Rafael (Lorenzo tr.)/LXXXIX
LXXXIX
Los gastos que me veía obligado a hacer ocultando a Julia el sacrificio para acompañarla todos los días al campo habían consumido en poco tiempo el producto de la venta del último diamante de mi madre, hasta tal punto, que ya sólo me quedaban diez luises. Al contar por la noche los pocos días dichosos que me representaba tan débil suma, caí en accesos de desesperación. Me habría avergonzado de referir el extremo de mi indigencia a la que amaba. No era muy rica ella tampoco, pero habría querido darme cuanto poseía. Mis relaciones con ella se habrían degradado a mis ojos. Para mí era antes el amor que la vida, pero antes habría muerto que envilecer mi amor.
La vida sedentaria que había llevado todo el invierno en la obscuridad de mi alcoba; la obstinación de mis estudios por el dia; la tensión de un pensamiento único; la ausencia del sueño por la noche, y, sobre todo, el agotamiento moral que el perpetuo desbordamiento de las fuerzas del alma hace sufrir a un corazón demasiado débil para ser capaz de un éxtasis continuo de diez meses, habían minado mi organismo. Yo ya no era sino una llama que arde sin alimento bajo un rostro pálido y demacrado, llama que al fin consumiría su propio hogar. Julia me instaba para que fuese a respirar el aire natal y conservase mi vida aun a costa de su felicidad. Me enviaba su médico para añadir la autoridad de la ciencia a las súplícas del amor.
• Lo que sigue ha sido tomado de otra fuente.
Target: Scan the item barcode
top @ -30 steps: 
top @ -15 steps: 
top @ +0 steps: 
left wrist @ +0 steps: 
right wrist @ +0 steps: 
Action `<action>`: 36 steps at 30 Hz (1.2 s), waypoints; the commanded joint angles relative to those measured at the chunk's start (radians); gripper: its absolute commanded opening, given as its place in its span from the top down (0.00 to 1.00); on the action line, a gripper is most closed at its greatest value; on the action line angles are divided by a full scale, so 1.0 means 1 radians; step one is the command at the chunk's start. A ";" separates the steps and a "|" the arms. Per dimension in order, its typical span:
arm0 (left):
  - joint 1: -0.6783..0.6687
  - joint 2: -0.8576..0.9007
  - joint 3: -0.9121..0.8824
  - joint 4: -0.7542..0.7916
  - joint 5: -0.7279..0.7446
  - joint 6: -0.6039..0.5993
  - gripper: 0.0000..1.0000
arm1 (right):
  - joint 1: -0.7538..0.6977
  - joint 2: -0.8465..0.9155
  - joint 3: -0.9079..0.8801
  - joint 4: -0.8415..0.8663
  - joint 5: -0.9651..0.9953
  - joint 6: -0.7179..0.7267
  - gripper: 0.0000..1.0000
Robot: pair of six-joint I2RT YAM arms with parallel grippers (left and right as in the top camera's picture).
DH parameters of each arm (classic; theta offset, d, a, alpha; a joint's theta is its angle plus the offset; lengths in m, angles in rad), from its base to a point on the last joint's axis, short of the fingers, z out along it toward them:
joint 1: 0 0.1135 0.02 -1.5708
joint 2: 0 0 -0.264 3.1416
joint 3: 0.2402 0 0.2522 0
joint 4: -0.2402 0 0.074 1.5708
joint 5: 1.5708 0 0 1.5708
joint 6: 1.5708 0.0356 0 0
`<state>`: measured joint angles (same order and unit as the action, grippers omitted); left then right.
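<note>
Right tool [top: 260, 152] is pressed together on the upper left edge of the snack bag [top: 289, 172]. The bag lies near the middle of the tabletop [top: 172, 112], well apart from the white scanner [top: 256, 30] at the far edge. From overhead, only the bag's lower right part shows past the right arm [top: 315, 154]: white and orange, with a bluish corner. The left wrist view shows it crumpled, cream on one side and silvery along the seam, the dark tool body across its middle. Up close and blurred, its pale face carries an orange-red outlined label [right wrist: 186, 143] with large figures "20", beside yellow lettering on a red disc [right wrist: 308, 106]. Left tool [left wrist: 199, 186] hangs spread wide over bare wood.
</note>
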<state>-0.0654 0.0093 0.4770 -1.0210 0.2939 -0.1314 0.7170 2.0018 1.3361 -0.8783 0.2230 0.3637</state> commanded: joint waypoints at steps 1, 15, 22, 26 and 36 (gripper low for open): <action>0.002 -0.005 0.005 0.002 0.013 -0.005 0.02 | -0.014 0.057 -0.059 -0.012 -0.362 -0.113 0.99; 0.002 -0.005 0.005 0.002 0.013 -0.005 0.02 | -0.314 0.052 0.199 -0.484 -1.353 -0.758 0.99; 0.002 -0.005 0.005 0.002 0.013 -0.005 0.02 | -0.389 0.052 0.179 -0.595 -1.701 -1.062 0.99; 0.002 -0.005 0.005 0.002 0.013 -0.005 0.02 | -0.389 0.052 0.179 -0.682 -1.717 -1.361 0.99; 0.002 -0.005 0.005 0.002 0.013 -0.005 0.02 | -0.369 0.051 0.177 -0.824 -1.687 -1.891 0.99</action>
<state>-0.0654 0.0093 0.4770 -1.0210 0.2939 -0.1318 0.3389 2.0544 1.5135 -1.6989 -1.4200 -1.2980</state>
Aquel médico, o, mejor, aquel amigo, el doctor Alain, era uno de esos benditos hombres cuya fisonomía parece llevar un reflejo celeste a las buhardillas de los pobres a quienes visitan. Enfermo él también del corazón a consecuencia de una pasión misteriosa y pura por una de las mujeres más bellas de París; poseedor de una modesta fortuna, suficiente para su sobria vida y para sus caridades; hombre de una piedad tierna, activa, tolerante, no ejercía su profesión más que con algunos amigos y con los indigentes. Su medicina no era otra que la amistad o la caridad en acción. Es ésa una profesión tan hermosa cuando no se inspira en la avaricia, ejercita tanto la sensibilidad humana, que, empezando como una profesión, suele' acabar como una virtud. Para el pobre doctor Alain, la medicina se había convertido, más que en virtud, en pasión por aliviar las miserias del alma y el cuerpo. Algunas veces están tan juntas!... Alain llevaba a Dios adonde llevaba la vida. ¡Hacía resplandecer la serenidad y la inmortalidad hasta en la muerte!
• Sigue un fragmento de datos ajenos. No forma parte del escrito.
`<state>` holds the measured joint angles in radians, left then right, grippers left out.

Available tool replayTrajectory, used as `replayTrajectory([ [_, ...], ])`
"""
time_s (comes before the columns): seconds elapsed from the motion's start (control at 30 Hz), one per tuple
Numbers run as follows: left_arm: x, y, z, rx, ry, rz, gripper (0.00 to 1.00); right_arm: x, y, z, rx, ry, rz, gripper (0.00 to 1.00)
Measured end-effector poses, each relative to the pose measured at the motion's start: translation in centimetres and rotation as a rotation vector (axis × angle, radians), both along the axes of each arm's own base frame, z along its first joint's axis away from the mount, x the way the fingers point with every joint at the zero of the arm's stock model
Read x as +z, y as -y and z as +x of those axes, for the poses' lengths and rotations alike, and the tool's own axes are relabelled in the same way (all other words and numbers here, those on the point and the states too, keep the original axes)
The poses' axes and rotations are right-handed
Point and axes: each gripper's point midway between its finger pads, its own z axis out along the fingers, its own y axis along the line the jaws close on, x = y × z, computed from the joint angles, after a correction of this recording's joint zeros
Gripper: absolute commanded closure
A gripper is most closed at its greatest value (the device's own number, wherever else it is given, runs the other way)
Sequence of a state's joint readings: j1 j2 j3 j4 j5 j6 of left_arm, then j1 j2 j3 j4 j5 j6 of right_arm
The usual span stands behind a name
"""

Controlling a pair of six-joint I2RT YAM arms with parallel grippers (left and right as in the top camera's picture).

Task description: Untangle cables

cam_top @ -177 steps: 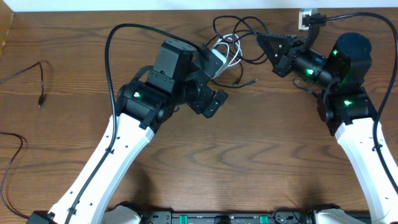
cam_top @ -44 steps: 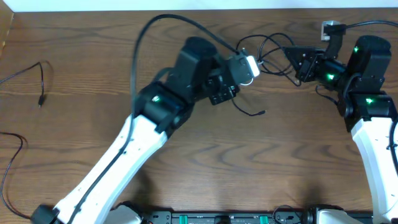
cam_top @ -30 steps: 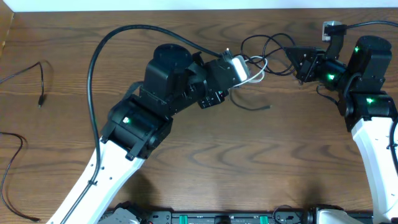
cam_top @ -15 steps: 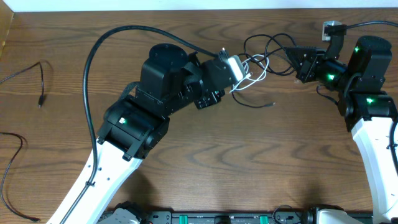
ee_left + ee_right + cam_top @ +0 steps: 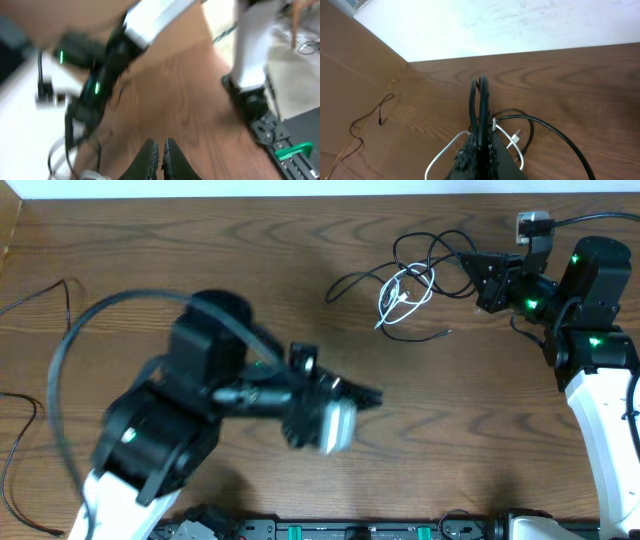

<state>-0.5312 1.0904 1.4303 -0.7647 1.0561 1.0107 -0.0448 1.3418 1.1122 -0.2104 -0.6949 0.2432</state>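
Overhead, cables: the cables (image 5: 412, 272) lie in a loose knot on the table (image 5: 300, 300) just ahead of the tips of the right tool (image 5: 466, 264), with a white cord (image 5: 398, 298) threaded through the black loops; all of it is well apart from the left tool (image 5: 362, 394)
Overhead, handling: I judge them light, limp and a little springy, apt to drag the whole knot along when one strand is pulled; best taken near a plug or a free end
Overhead, right arm: reached forward and low, wrist level, tool pointing at the knot
Overhead, left arm: blurred, folded near its own base, tool over bare wood
Left wrist, tool: fingers pressed together with nothing between them; the view is too smeared for more
Right wrist, tool: fingers closed flat against each other, tips above the knot; whether a black strand is pinched I cannot tell
Right wrist, hold point: the white cord's loop, beneath the tips and off to one side, looks the easiest strand to single out
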Motion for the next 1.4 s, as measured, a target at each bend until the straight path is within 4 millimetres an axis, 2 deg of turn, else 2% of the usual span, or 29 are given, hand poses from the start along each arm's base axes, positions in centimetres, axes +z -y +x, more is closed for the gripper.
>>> replayTrajectory([
  [0.13, 1.9, -0.9, -3.3, -0.107, 0.055, -0.073, 0.92, 0.1, 0.0, 0.1, 0.005, 0.016, -0.012, 0.99],
  [0.27, 2.6, -1.5, -4.9, -0.154, 0.074, -0.100, 0.92, 0.1, 0.0, 0.1, 0.007, 0.019, -0.016, 0.99],
  [0.4, 2.6, -1.6, -5.3, -0.162, 0.070, -0.101, 0.93, 0.1, 0.0, 0.1, 0.008, 0.021, -0.019, 0.99],
  [0.57, 2.3, -1.6, -4.7, -0.129, 0.076, -0.083, 0.93, 0.1, 0.0, 0.0, 0.009, 0.021, -0.020, 0.99],
  [0.67, 1.7, -1.6, -3.4, -0.059, 0.091, -0.049, 0.92, 0.1, 0.1, 0.0, 0.008, 0.021, -0.020, 0.99],
  [0.73, 1.1, -1.7, -1.8, 0.035, 0.086, -0.006, 0.93, 0.1, 0.0, 0.0, 0.011, 0.023, -0.018, 0.99],
  [0.97, -2.8, -2.6, 6.5, 0.449, -0.055, 0.165, 0.92, 0.9, -0.8, -0.4, 0.080, 0.070, -0.015, 0.99],
  [1.1, -6.0, -2.9, 11.2, 0.624, -0.119, 0.266, 0.92, 1.7, -2.2, -1.7, 0.225, 0.171, -0.049, 0.99],
  [1.23, -8.3, -3.1, 14.4, 0.727, -0.137, 0.328, 0.92, 2.5, -3.8, -3.7, 0.409, 0.308, -0.085, 0.99],
  [1.27, -8.5, -3.1, 14.9, 0.740, -0.135, 0.331, 0.90, 2.6, -4.1, -4.1, 0.444, 0.338, -0.090, 0.99],
  [1.3, -8.6, -3.0, 15.4, 0.753, -0.132, 0.333, 0.83, 2.8, -4.4, -4.6, 0.479, 0.367, -0.093, 0.99],
  [1.4, -8.6, -3.0, 16.2, 0.778, -0.123, 0.327, 0.55, 3.3, -5.0, -5.7, 0.562, 0.438, -0.091, 0.99],
])
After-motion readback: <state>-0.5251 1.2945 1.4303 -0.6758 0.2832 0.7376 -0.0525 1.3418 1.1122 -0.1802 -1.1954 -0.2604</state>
Le vi morir, años más tarde, de la muerte de los buenos y los justos. ¡Había hecho el aprendizaje a la cabecera de tantos moribundos! Clavado en el lecho, sin movimiento, durante seis meses de agonía, contaba con los ojos las horas que le separaban de la eternidad. A los pies de su cama pendía de la pared un reloj. Alain sostenía entre sus manos, juntas sobre el pecho, un crucifijo, modelo de paciencia. Sus miradas no se apartaban del celeste amigo, como si hubiesen celebrado su entrevista al pie de la cruz.
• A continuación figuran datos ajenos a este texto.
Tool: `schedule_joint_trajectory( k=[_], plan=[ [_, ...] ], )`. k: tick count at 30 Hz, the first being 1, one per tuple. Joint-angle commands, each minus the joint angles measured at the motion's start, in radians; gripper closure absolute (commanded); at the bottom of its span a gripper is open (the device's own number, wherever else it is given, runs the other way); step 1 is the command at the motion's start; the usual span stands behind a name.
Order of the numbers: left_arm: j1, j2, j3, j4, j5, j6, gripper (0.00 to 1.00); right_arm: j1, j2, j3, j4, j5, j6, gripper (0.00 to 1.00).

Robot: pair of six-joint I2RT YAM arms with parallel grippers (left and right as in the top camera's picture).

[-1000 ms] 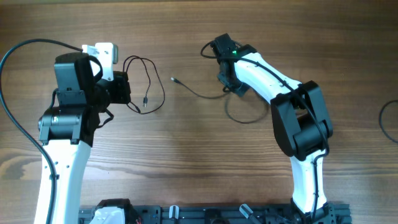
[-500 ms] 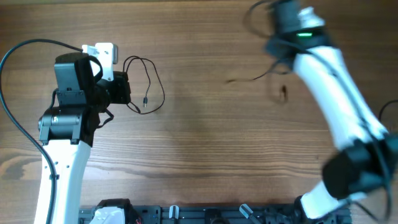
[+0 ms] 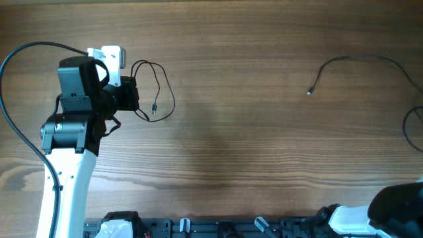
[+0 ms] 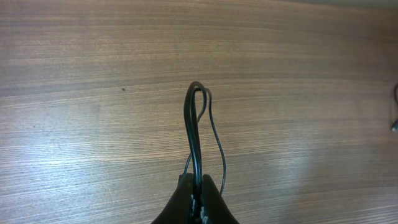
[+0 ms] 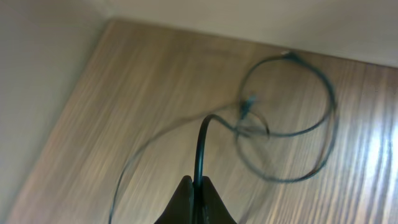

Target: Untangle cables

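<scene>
One thin black cable (image 3: 156,87) lies in loose loops at the left, its small plug end by the loop's middle. My left gripper (image 3: 130,96) is shut on it; in the left wrist view the jaws (image 4: 198,185) pinch a narrow upright loop of the cable (image 4: 195,121). A second black cable (image 3: 350,61) trails at the far right, its plug end (image 3: 309,91) free on the table. In the overhead view my right gripper is out of sight. In the blurred right wrist view its jaws (image 5: 196,185) are shut on that cable (image 5: 201,143), with loops (image 5: 287,118) lying on the wood beyond.
The wooden table (image 3: 231,145) lies between the two cables. A thicker black arm cable (image 3: 16,59) arcs at the far left. Another dark loop (image 3: 408,125) shows at the right edge. The right arm's base (image 3: 396,208) is at the bottom right. A pale wall (image 5: 37,74) borders the table.
My right arm swung from the centre to the far right and out of the overhead view, dragging the second cable away from the first. The left arm and its cable stayed still.
</scene>
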Motion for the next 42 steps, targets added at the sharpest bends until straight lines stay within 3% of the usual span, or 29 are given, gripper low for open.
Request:
schedule_joint_trajectory(
  k=[1, 4, 5, 6, 7, 8, 9, 14, 23, 30, 38, 42],
  plan=[
    [0.004, 0.004, 0.003, 0.000, 0.017, -0.009, 0.96, -0.137, 0.055, 0.006, 0.015, -0.191, 0.081, 0.96],
    [0.004, 0.004, 0.002, 0.000, 0.017, -0.009, 0.96, -0.211, 0.105, 0.006, 0.033, -0.309, 0.082, 0.96],
    [0.004, 0.004, 0.003, 0.000, 0.017, -0.009, 0.96, -0.228, 0.126, 0.006, 0.040, -0.349, 0.082, 0.92],
    [0.004, 0.004, 0.002, 0.000, 0.017, -0.009, 0.96, -0.240, 0.148, 0.006, 0.045, -0.393, 0.082, 0.71],
    [0.004, 0.004, 0.002, 0.000, 0.017, -0.009, 0.96, -0.249, 0.183, 0.006, 0.049, -0.459, 0.080, 0.37],
    [0.004, 0.004, 0.002, 0.000, 0.017, -0.009, 0.96, -0.252, 0.208, 0.006, 0.048, -0.492, 0.079, 0.14],
    [0.004, 0.004, 0.002, 0.000, 0.017, -0.009, 0.96, -0.252, 0.239, 0.006, 0.045, -0.531, 0.070, 0.02],
    [0.004, 0.004, 0.002, 0.000, 0.017, -0.009, 0.96, -0.222, 0.334, 0.004, 0.000, -0.658, -0.039, 0.00],
    [0.004, 0.004, 0.002, 0.000, 0.017, -0.009, 0.96, -0.089, 0.359, 0.003, -0.111, -0.664, -0.301, 0.00],
    [0.004, 0.004, 0.002, 0.000, 0.017, -0.009, 0.96, 0.070, 0.372, -0.029, -0.074, -0.528, -0.294, 0.00],
    [0.004, 0.004, 0.002, 0.000, 0.017, -0.009, 0.96, 0.213, 0.410, -0.029, 0.149, -0.428, -0.284, 0.00],
    [0.004, 0.004, 0.002, 0.001, 0.017, -0.009, 0.96, 0.249, 0.428, -0.029, 0.198, -0.356, -0.067, 0.00]
  ],
)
Cuando sufría más de lo que podían soportar sus fuerzas, pedía que le acercasen un momento el crucifijo a la boca, y sus lamentos se confundían con sus bendiciones. Se durmió, al fin, en la esperanza y en el bien que había hecho. Había encargado a los pobres de llevar delante de él al Dios de la misericordia su tesoro acumulado en buenas obras. Murió sin dejar herencia, en una buhardilla, sobre un jergón. Los pobres condujeron su cuerpo y le dieron la sepultura de la caridad en la tierra común. ¡Oh santa alma que todavía con el recuerdo veo sonreír en aquel rostro de bondad e interno júbilo! Tanta virtud, ¿habría sido no más que un engaño para ti? ¿Te desvanecerías como el reflejo de mi lámpara sobre tu retrato cuando mi mano retira el resplandor que me ayuda a contemplarte? No, no. ¡Dios es leal! ¡No te pudo engañar, a ti que no habrías querido engañar a un niño!